**About this exercise:**
Retype the following data exactly, but leave its pictures out.

= Beginning of Section =

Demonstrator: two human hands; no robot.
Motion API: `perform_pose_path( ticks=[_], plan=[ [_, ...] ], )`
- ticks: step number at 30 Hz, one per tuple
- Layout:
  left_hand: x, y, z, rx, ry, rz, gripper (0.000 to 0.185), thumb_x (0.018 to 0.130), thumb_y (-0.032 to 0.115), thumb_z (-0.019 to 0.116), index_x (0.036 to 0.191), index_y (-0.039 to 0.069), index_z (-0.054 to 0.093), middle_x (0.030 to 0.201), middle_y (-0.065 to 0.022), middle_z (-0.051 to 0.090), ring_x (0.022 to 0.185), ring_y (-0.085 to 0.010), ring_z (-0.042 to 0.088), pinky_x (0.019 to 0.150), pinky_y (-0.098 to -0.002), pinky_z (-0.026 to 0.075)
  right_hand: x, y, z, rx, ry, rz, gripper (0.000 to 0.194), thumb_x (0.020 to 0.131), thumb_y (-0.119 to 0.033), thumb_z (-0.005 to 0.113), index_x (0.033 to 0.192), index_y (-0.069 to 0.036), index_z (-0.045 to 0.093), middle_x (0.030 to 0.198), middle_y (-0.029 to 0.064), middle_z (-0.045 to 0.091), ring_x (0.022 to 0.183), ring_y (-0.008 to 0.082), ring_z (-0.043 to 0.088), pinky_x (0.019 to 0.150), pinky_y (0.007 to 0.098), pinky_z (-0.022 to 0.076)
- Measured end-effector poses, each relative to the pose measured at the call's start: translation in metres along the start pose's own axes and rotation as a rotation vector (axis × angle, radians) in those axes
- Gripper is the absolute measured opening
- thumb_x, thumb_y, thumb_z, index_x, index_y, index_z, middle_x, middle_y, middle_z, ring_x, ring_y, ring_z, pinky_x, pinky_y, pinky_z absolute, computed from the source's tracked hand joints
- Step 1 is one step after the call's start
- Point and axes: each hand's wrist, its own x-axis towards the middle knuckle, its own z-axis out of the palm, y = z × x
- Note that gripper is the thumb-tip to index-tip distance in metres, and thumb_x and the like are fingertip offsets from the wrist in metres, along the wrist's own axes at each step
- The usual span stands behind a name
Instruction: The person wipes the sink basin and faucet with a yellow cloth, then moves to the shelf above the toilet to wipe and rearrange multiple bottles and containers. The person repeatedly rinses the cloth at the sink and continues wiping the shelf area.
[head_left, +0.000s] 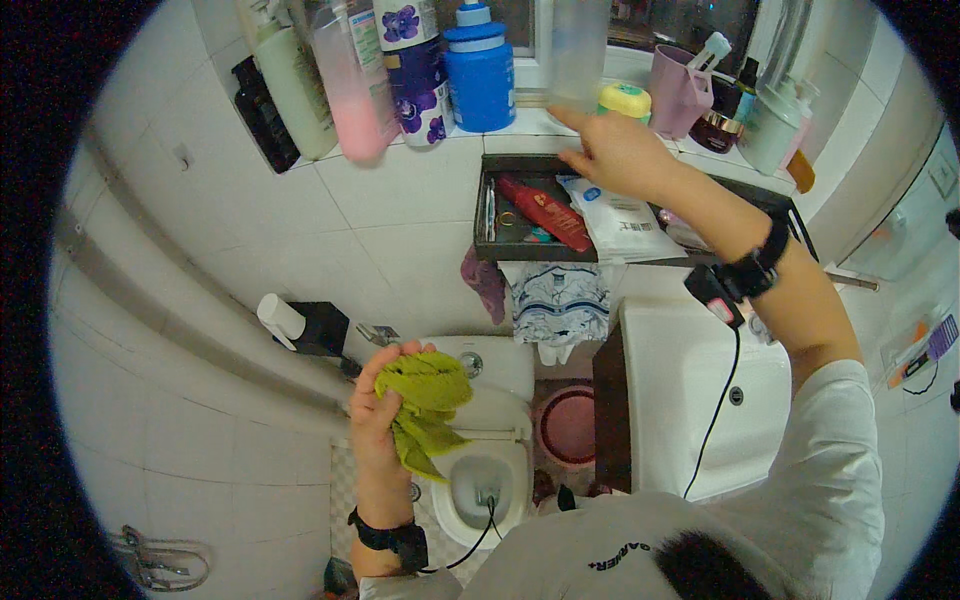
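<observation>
My left hand (381, 397) grips a bunched yellow-green cloth (431, 397), held above the toilet (480, 472). At the tiled windowsill (536, 124), my right hand (611, 150) holds nothing, its index finger extended and thumb apart. The fingertip is by the base of a translucent frosted container (577, 56); whether they touch I cannot tell. Left of it stands a blue pump bottle (480, 79). A yellow-lidded jar (625, 101) is just behind the hand. Below my right forearm is a black wall-mounted tray (536, 253) with a red tube (544, 212) and a white packet (626, 225).
More bottles, including a pink one (356, 97), line the sill's left. At right are a pink mug (679, 90) with toothbrushes and a pump bottle (772, 127). A patterned cloth (561, 300) hangs below the tray. The washbasin (697, 420) is at right; a pink basin (566, 426) sits on the floor.
</observation>
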Motion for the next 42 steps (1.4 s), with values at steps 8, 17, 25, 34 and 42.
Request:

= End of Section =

**Solution for this problem:**
Demonstrator: two human hands; no robot.
Motion API: `perform_pose_path( ticks=[_], plan=[ [_, ...] ], )`
- ticks: step number at 30 Hz, one per tuple
- Layout:
  left_hand: x, y, z, rx, ry, rz, gripper (0.000 to 0.185), thumb_x (0.018 to 0.130), thumb_y (-0.032 to 0.115), thumb_z (-0.019 to 0.116), index_x (0.036 to 0.191), index_y (-0.039 to 0.069), index_z (-0.054 to 0.093), middle_x (0.030 to 0.201), middle_y (-0.065 to 0.022), middle_z (-0.051 to 0.090), ring_x (0.022 to 0.185), ring_y (-0.085 to 0.010), ring_z (-0.042 to 0.088), pinky_x (0.019 to 0.150), pinky_y (-0.098 to -0.002), pinky_z (-0.026 to 0.075)
  right_hand: x, y, z, rx, ry, rz, gripper (0.000 to 0.194), thumb_x (0.020 to 0.131), thumb_y (-0.119 to 0.033), thumb_z (-0.005 to 0.113), index_x (0.033 to 0.192), index_y (-0.069 to 0.036), index_z (-0.045 to 0.093), middle_x (0.030 to 0.198), middle_y (-0.029 to 0.064), middle_z (-0.045 to 0.091), ring_x (0.022 to 0.183), ring_y (-0.008 to 0.082), ring_z (-0.043 to 0.088), pinky_x (0.019 to 0.150), pinky_y (0.007 to 0.098), pinky_z (-0.022 to 0.076)
- Measured end-effector poses, each relative to the pose measured at the call's start: translation in metres along the start pose's own axes and rotation as a rotation vector (axis × angle, radians) in those axes
- Gripper is the absolute measured opening
- thumb_x, thumb_y, thumb_z, index_x, index_y, index_z, middle_x, middle_y, middle_z, ring_x, ring_y, ring_z, pinky_x, pinky_y, pinky_z absolute, computed from the source's tracked hand joints
- Step 1 is one step after the call's start
- Point and axes: each hand's wrist, its own x-axis towards the middle knuckle, its own z-axis out of the palm, y = z × x
- Note that gripper is the thumb-tip to index-tip distance in metres, and thumb_x and the like are fingertip offsets from the wrist in metres, along the wrist's own axes at each step
- The usual span stands behind a name
Instruction: The person wipes the sink basin and faucet with a yellow cloth, then moves to the shelf above the toilet to wipe and rearrange multiple bottles and containers. The person repeatedly rinses the cloth at the sink and continues wiping the shelf area.
[head_left, +0.000s] 
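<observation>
My left hand (381, 397) grips a bunched yellow-green cloth (431, 397), held above the toilet (480, 472). At the tiled windowsill (536, 124), my right hand (611, 150) holds nothing, its index finger extended and thumb apart. The fingertip is by the base of a translucent frosted container (577, 56); whether they touch I cannot tell. Left of it stands a blue pump bottle (480, 79). A yellow-lidded jar (625, 101) is just behind the hand. Below my right forearm is a black wall-mounted tray (536, 253) with a red tube (544, 212) and a white packet (626, 225).
More bottles, including a pink one (356, 97), line the sill's left. At right are a pink mug (679, 90) with toothbrushes and a pump bottle (772, 127). A patterned cloth (561, 300) hangs below the tray. The washbasin (697, 420) is at right; a pink basin (566, 426) sits on the floor.
</observation>
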Motion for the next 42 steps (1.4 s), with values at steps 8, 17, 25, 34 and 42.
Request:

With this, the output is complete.